Task description :: Would you reproduce, word for word, only the lines running from the top of the data through the line containing "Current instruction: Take", and none of the pictures?

(Information provided)

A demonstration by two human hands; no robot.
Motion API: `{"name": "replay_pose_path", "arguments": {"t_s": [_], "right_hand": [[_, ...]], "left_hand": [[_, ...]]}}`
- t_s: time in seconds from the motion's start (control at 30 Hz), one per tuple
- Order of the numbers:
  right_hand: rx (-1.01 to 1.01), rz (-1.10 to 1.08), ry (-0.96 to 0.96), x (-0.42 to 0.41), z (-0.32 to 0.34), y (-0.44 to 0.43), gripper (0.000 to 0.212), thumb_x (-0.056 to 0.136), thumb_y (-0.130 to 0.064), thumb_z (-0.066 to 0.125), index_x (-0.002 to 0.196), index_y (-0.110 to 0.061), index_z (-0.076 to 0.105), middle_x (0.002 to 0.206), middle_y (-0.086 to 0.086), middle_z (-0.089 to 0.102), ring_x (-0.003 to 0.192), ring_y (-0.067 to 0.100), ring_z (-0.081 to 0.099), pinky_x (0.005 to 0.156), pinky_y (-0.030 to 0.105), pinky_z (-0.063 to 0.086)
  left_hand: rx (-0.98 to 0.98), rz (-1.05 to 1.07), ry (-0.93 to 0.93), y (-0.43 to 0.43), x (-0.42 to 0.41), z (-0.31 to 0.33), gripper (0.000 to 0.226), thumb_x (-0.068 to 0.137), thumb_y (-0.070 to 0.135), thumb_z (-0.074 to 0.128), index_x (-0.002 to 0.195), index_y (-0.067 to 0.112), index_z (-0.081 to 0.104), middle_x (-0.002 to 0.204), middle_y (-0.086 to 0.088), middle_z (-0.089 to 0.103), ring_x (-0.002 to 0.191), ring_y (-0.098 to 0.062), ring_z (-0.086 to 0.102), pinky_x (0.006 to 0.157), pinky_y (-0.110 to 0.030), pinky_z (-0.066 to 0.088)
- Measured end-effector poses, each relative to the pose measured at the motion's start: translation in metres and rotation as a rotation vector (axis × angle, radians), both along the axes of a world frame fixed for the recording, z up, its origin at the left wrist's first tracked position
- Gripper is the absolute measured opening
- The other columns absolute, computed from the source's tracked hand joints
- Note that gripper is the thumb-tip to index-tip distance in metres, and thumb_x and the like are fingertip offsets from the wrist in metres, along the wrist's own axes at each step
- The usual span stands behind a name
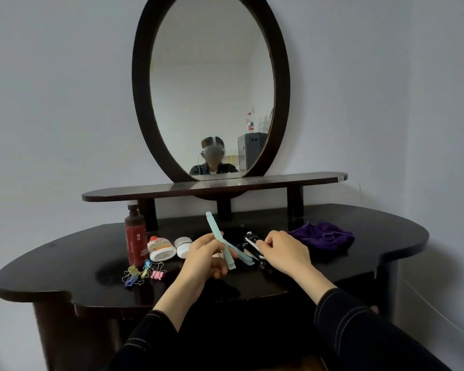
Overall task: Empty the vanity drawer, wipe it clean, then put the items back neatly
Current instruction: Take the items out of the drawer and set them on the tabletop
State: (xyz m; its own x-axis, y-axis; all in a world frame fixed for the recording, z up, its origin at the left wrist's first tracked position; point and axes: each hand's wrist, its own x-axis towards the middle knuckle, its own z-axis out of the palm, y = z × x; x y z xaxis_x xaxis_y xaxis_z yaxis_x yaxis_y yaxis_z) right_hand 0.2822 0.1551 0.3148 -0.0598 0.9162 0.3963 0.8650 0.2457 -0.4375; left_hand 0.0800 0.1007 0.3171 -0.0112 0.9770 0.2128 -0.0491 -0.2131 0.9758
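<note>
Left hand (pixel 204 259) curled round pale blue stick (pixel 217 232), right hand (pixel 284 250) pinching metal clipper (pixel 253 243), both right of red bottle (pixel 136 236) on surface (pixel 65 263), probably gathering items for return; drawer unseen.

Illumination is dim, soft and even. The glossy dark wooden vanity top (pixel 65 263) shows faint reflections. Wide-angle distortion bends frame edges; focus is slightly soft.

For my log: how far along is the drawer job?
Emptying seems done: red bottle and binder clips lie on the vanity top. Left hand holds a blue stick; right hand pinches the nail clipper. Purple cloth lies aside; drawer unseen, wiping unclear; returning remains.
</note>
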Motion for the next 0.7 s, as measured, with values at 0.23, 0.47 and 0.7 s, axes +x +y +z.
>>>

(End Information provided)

Solution to this exercise ::
A demonstration by two human hands; no robot.
Motion API: `{"name": "replay_pose_path", "arguments": {"t_s": [_], "right_hand": [[_, ...]], "left_hand": [[_, ...]]}}`
- t_s: time in seconds from the motion's start (control at 30 Hz), one per tuple
- Order of the numbers:
  right_hand: rx (-1.01 to 1.01), rz (-1.10 to 1.08), ry (-0.96 to 0.96), x (-0.42 to 0.41), z (-0.32 to 0.34), y (-0.44 to 0.43), gripper (0.000 to 0.212), thumb_x (-0.056 to 0.136), thumb_y (-0.130 to 0.064), thumb_z (-0.066 to 0.125), index_x (-0.002 to 0.196), index_y (-0.110 to 0.061), index_z (-0.076 to 0.105), middle_x (0.002 to 0.206), middle_y (-0.086 to 0.086), middle_z (-0.089 to 0.102), ring_x (-0.003 to 0.192), ring_y (-0.067 to 0.100), ring_z (-0.081 to 0.099), pinky_x (0.005 to 0.156), pinky_y (-0.030 to 0.105), pinky_z (-0.063 to 0.086)
  left_hand: rx (-0.98 to 0.98), rz (-1.05 to 1.07), ry (-0.93 to 0.93), y (-0.43 to 0.43), x (-0.42 to 0.41), z (-0.31 to 0.33), gripper (0.000 to 0.226), thumb_x (-0.068 to 0.137), thumb_y (-0.070 to 0.135), thumb_z (-0.074 to 0.128), index_x (-0.002 to 0.195), index_y (-0.067 to 0.112), index_z (-0.081 to 0.104), middle_x (-0.002 to 0.204), middle_y (-0.086 to 0.088), middle_z (-0.089 to 0.103), ring_x (-0.002 to 0.191), ring_y (-0.098 to 0.062), ring_z (-0.086 to 0.102), pinky_x (0.006 to 0.157), pinky_y (-0.110 to 0.030), pinky_z (-0.066 to 0.088)
- Measured end-effector poses, each relative to the pose measured at the motion's start: translation in metres and rotation as a rotation vector (axis × angle, radians), both along the axes of a world frame fixed for the recording, z up, its origin at the left wrist's first tracked position
- Gripper is the absolute measured opening
- The other columns absolute, computed from the source's tracked hand joints
- Note that gripper is the thumb-tip to index-tip distance in metres, and thumb_x and the like are fingertip offsets from the wrist in metres, along the wrist's own axes at each step
- The usual span stands behind a name
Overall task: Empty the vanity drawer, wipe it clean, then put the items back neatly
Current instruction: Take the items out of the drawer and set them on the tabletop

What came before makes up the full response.